The goal of this study is to determine whether impaired static visual acuity or binocular vision abnormalities affect vestibulo-ocular reflex (VOR) adaptation in adults with and without vestibular hypofunction. The main questions it aims to answer are: * Does reduced static visual acuity change the amount of VOR adaptation achieved during incremental VOR adaptation (IVA) training? * Do binocular vision abnormalities limit VOR adaptation in otherwise healthy adults or in adults with vestibular hypofunction? Because this study includes comparison groups, researchers will compare participants with normal vestibular function and impaired visual acuity versus those with abnormal vestibular function and impaired visual acuity, as well as participants with normal vestibular function and binocular vision abnormalities versus those with abnormal vestibular function and binocular vision abnormalities, to determine whether these visual conditions affect the magnitude of VOR gain change following IVA training.
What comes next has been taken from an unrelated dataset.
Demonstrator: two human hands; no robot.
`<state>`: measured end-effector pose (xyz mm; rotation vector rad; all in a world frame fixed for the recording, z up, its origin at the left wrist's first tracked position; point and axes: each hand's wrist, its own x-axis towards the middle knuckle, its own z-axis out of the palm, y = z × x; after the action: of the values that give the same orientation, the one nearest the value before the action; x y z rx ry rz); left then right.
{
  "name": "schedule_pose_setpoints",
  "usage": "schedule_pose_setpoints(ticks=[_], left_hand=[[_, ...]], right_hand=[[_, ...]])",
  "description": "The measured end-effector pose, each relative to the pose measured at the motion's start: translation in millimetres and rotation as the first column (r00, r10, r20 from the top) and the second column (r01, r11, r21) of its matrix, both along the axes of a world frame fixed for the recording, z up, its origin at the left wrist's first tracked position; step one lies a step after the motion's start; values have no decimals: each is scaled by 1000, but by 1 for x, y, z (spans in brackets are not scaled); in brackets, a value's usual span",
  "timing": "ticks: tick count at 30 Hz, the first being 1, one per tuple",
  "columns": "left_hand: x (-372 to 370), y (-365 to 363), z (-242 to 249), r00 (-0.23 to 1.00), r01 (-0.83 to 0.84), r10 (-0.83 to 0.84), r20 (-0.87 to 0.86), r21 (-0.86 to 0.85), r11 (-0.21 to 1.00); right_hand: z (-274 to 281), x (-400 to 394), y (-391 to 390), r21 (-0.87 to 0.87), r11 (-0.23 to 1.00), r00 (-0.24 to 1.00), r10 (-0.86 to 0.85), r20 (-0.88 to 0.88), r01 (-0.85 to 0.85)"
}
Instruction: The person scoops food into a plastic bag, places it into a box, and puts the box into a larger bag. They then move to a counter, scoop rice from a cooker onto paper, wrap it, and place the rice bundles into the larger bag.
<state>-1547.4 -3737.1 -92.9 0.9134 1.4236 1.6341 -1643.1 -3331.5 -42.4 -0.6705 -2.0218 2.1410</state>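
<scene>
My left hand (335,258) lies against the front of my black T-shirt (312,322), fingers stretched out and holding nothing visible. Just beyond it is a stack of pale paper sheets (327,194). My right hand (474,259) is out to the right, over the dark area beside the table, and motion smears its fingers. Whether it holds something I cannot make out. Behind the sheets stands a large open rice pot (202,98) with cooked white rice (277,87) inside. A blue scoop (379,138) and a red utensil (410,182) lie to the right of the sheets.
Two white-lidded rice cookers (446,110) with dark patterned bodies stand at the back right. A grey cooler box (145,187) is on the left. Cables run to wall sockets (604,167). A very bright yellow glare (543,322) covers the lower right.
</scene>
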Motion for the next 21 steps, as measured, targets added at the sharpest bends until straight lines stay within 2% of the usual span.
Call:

Impairment of vestibular pathways can lead to deficits in balance, gait, and gaze stability. Gaze-stability exercises are a central component of vestibular rehabilitation and have been shown to improve vision during head movement as well as functional mobility in individuals with peripheral or central vestibular dysfunction. Improvements in gaze stability may occur through vestibulo-ocular reflex (VOR) adaptation or through compensatory saccadic eye movements. However, many adults with vestibular hypofunction also present with uncorrected visual acuity deficits or binocular vision abnormalities, such as low vision, convergence insufficiency, or ocular misalignment. These visual conditions are common but understudied in the context of vestibular rehabilitation, and it is not known whether they limit the capacity for VOR adaptation. Incremental vestibulo-ocular reflex adaptation (IVA) is a non-invasive, 15-minute training method that strengthens the VOR by exposing users to a controlled visual error signal. IVA uses a moving laser target whose velocity is programmed as a function of the participant's head movement, producing immediate increases in VOR gain. The method can be customized to provide unilateral, bilateral, or asymmetric adaptation, allowing targeted training for individuals with unilateral or bilateral vestibular deficits. IVA has been studied extensively in adults with vestibular hypofunction, but its effectiveness in individuals with impaired visual acuity or binocular vision abnormalities has not been evaluated. This study will examine whether reduced static visual acuity or binocular vision abnormalities affect the magnitude of VOR adaptation in adults with and without vestibular hypofunction. Two experiments will be conducted using a cross-over design. Experiment 1 will enroll adults with abnormal uncorrected static visual acuity, with and withoutvestibular hypofunction, to compare VOR adaptation with and without vision correction. Experiment 2 will enroll adults with binocular vision abnormalities, with and without vestibular hypofunction, to evaluate VOR adaptation in their best corrected visual state. All participants will complete IVA training during two study visits separated by a washout period.
Study Type
INTERVENTIONAL
Allocation
RANDOMIZED
Purpose
BASIC_SCIENCE
Masking
TRIPLE
Enrollment
100
IVA is delivered using the StableEyes device, which includes a lightweight head-mounted unit with inertial sensors and a micromirror that controls the position of a low-power laser target projected onto a wall. The device adjusts the target's movement based on the participant's head velocity to create a controlled visual error signal that induces vestibulo-ocular reflex (VOR) adaptation. During each session, participants sit about one meter from a blank wall and perform rapid, self-generated head impulses while visually tracking the moving laser target. The target appears at neutral, moves at a fraction of head velocity during each impulse, and briefly disappears before reappearing at center. Each session lasts 15 minutes and includes roughly 150 head impulses in the horizontal or vertical plane. The procedure has been well-tolerated in prior studies with no reported adverse events.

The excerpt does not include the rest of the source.